### YOUR TASK
Here is the listing. Print it exactly.

### DATASET CONTENT
Segment Open
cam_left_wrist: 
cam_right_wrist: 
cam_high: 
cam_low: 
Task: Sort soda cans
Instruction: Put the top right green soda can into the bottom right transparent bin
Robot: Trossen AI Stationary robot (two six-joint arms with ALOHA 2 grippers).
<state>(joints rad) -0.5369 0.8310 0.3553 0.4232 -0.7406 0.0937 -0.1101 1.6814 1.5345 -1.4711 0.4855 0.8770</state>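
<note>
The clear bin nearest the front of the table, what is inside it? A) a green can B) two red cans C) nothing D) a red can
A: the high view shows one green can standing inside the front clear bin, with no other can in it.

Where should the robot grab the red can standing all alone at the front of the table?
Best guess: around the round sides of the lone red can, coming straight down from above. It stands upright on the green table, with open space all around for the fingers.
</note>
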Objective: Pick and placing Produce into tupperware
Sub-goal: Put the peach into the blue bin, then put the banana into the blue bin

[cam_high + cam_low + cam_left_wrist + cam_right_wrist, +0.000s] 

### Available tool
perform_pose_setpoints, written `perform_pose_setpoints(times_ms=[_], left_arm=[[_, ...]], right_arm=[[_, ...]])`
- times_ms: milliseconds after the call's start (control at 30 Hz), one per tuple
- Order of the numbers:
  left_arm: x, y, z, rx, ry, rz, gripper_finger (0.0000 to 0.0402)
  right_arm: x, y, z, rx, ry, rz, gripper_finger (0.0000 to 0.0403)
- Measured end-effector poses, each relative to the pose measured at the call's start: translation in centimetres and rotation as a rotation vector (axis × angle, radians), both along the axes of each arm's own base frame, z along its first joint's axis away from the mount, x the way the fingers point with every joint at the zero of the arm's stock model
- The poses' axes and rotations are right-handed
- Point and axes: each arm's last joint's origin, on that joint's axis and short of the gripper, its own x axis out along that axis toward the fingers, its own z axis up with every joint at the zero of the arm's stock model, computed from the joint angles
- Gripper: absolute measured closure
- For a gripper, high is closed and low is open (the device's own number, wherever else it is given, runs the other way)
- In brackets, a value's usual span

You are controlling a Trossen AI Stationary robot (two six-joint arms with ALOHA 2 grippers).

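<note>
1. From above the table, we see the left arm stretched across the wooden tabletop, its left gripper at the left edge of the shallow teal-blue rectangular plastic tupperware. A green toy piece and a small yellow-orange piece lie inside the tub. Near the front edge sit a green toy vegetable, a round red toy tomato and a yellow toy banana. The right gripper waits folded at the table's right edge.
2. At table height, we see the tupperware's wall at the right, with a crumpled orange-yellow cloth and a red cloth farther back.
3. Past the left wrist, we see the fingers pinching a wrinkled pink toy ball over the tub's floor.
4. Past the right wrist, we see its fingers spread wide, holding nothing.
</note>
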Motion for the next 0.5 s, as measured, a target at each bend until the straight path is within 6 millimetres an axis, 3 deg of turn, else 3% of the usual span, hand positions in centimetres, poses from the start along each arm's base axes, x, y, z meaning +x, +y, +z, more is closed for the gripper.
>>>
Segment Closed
### RESULT OF THE TASK
cam_left_wrist: 
cam_right_wrist: 
cam_high: 
cam_low: 
Task: Sort soda cans
Instruction: Put the top right green soda can into the bottom right transparent bin
Robot: Trossen AI Stationary robot (two six-joint arms with ALOHA 2 grippers).
<state>(joints rad) -0.5369 0.8310 0.3553 0.4232 -0.7406 0.0937 -0.1101 1.6814 1.5345 -1.4711 0.4855 0.8770</state>
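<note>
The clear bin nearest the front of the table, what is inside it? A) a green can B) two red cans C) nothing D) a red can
A: the high view shows one green can standing inside the front clear bin, with no other can in it.

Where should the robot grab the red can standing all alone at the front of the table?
Best guess: around the round sides of the lone red can, coming straight down from above. It stands upright on the green table, with open space all around for the fingers.
</note>
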Objective: Pick and placing Produce into tupperware
Sub-goal: Put the peach into the blue bin, then put the banana into the blue bin

[cam_high + cam_low + cam_left_wrist + cam_right_wrist, +0.000s] 

### Available tool
perform_pose_setpoints, written `perform_pose_setpoints(times_ms=[_], left_arm=[[_, ...]], right_arm=[[_, ...]])`
- times_ms: milliseconds after the call's start (control at 30 Hz), one per tuple
- Order of the numbers:
  left_arm: x, y, z, rx, ry, rz, gripper_finger (0.0000 to 0.0402)
  right_arm: x, y, z, rx, ry, rz, gripper_finger (0.0000 to 0.0403)
- Measured end-effector poses, each relative to the pose measured at the call's start: translation in centimetres and rotation as a rotation vector (axis × angle, radians), both along the axes of each arm's own base frame, z along its first joint's axis away from the mount, x the way the fingers point with every joint at the zero of the arm's stock model
- The poses' axes and rotations are right-handed
- Point and axes: each arm's last joint's origin, on that joint's axis and short of the gripper, its own x axis out along that axis toward the fingers, its own z axis up with every joint at the zero of the arm's stock model, computed from the joint angles
- Gripper: absolute measured closure
- For a gripper, high is closed and low is open (the device's own number, wherever else it is given, runs the other way)
- In brackets, a value's usual span

You are controlling a Trossen AI Stationary robot (two six-joint arms with ALOHA 2 grippers).

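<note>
1. From above the table, we see the left arm stretched across the wooden tabletop, its left gripper at the left edge of the shallow teal-blue rectangular plastic tupperware. A green toy piece and a small yellow-orange piece lie inside the tub. Near the front edge sit a green toy vegetable, a round red toy tomato and a yellow toy banana. The right gripper waits folded at the table's right edge.
2. At table height, we see the tupperware's wall at the right, with a crumpled orange-yellow cloth and a red cloth farther back.
3. Past the left wrist, we see the fingers pinching a wrinkled pink toy ball over the tub's floor.
4. Past the right wrist, we see its fingers spread wide, holding nothing.
</note>
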Motion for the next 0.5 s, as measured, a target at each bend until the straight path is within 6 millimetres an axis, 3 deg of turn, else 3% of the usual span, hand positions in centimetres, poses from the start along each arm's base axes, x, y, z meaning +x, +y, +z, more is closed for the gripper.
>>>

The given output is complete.